> GOAL OF THE EXERCISE:
Repeat exactly each line of the data provided below.

··· PROVIDED MATERIAL

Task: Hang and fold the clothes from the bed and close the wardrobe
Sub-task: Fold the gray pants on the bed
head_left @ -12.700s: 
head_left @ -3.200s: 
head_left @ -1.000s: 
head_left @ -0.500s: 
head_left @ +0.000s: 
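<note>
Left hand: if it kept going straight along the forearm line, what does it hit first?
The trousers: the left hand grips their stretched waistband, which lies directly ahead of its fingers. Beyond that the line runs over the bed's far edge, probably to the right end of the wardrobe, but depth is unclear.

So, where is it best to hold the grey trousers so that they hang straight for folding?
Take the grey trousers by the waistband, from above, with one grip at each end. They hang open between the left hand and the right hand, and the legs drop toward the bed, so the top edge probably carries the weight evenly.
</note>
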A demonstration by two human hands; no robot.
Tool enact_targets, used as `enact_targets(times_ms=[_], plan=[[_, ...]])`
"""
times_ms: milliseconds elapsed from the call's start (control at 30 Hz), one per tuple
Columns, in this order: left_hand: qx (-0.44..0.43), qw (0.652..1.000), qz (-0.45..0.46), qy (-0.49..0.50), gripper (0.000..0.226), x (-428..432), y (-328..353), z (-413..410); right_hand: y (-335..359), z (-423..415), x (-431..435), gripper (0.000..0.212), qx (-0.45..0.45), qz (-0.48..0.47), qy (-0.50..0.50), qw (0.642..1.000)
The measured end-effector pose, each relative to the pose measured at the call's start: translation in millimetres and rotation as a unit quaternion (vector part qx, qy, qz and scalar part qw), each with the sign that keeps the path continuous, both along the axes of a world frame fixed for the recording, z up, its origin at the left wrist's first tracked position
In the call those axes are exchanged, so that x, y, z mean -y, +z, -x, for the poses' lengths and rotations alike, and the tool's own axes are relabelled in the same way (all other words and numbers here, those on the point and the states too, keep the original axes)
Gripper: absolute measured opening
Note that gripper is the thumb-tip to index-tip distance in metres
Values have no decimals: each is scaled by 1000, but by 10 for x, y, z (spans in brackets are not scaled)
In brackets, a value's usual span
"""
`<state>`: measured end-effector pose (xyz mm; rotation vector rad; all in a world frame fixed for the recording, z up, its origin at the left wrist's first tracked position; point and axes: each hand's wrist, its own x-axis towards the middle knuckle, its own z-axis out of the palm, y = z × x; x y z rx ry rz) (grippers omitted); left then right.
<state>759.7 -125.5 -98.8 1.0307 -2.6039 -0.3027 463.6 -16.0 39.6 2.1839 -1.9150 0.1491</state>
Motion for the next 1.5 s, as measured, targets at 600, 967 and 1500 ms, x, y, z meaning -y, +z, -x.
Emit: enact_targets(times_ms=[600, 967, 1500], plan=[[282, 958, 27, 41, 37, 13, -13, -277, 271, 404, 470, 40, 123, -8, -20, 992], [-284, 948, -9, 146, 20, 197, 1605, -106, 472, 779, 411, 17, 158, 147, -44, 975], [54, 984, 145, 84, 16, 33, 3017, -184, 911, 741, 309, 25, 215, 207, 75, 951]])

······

> RESULT FOR THIS EXERCISE:
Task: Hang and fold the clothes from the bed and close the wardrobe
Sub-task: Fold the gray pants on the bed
head_left @ -12.700s: 
head_left @ -3.200s: 
head_left @ -1.000s: 
head_left @ -0.500s: 
head_left @ +0.000s: 
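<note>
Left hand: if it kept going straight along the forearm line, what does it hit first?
The trousers: the left hand grips their stretched waistband, which lies directly ahead of its fingers. Beyond that the line runs over the bed's far edge, probably to the right end of the wardrobe, but depth is unclear.

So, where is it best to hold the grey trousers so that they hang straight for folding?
Take the grey trousers by the waistband, from above, with one grip at each end. They hang open between the left hand and the right hand, and the legs drop toward the bed, so the top edge probably carries the weight evenly.
</note>
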A demonstration by two human hands; no robot.
Tool enact_targets, used as `enact_targets(times_ms=[_], plan=[[_, ...]])`
"""
times_ms: milliseconds elapsed from the call's start (control at 30 Hz), one per tuple
Columns, in this order: left_hand: qx (-0.44..0.43), qw (0.652..1.000), qz (-0.45..0.46), qy (-0.49..0.50), gripper (0.000..0.226), x (-428..432), y (-328..353), z (-413..410); right_hand: y (-335..359), z (-423..415), x (-431..435), gripper (0.000..0.212), qx (-0.45..0.45), qz (-0.48..0.47), qy (-0.50..0.50), qw (0.642..1.000)
The measured end-effector pose, each relative to the pose measured at the call's start: translation in millimetres and rotation as a unit quaternion (vector part qx, qy, qz and scalar part qw), each with the sign that keeps the path continuous, both along the axes of a world frame fixed for the recording, z up, its origin at the left wrist's first tracked position
In the call those axes are exchanged, so that x, y, z mean -y, +z, -x, for the poses' lengths and rotations alike, and the tool's own axes are relabelled in the same way (all other words and numbers here, those on the point and the states too, keep the original axes)
Gripper: absolute measured opening
Note that gripper is the thumb-tip to index-tip distance in metres
Values have no decimals: each is scaled by 1000, but by 10 for x, y, z (spans in brackets are not scaled)
In brackets, a value's usual span
"""
`<state>`: measured end-effector pose (xyz mm; rotation vector rad; all in a world frame fixed for the recording, z up, its origin at the left wrist's first tracked position; point and axes: each hand's wrist, its own x-axis towards the middle knuckle, its own z-axis out of the palm, y = z × x; x y z rx ry rz) (grippers omitted); left then right.
<state>759.7 -125.5 -98.8 1.0307 -2.6039 -0.3027 463.6 -16.0 39.6 2.1839 -1.9150 0.1491</state>
Motion for the next 1.5 s, as measured, targets at 600, 967 and 1500 ms, x, y, z meaning -y, +z, -x.
Emit: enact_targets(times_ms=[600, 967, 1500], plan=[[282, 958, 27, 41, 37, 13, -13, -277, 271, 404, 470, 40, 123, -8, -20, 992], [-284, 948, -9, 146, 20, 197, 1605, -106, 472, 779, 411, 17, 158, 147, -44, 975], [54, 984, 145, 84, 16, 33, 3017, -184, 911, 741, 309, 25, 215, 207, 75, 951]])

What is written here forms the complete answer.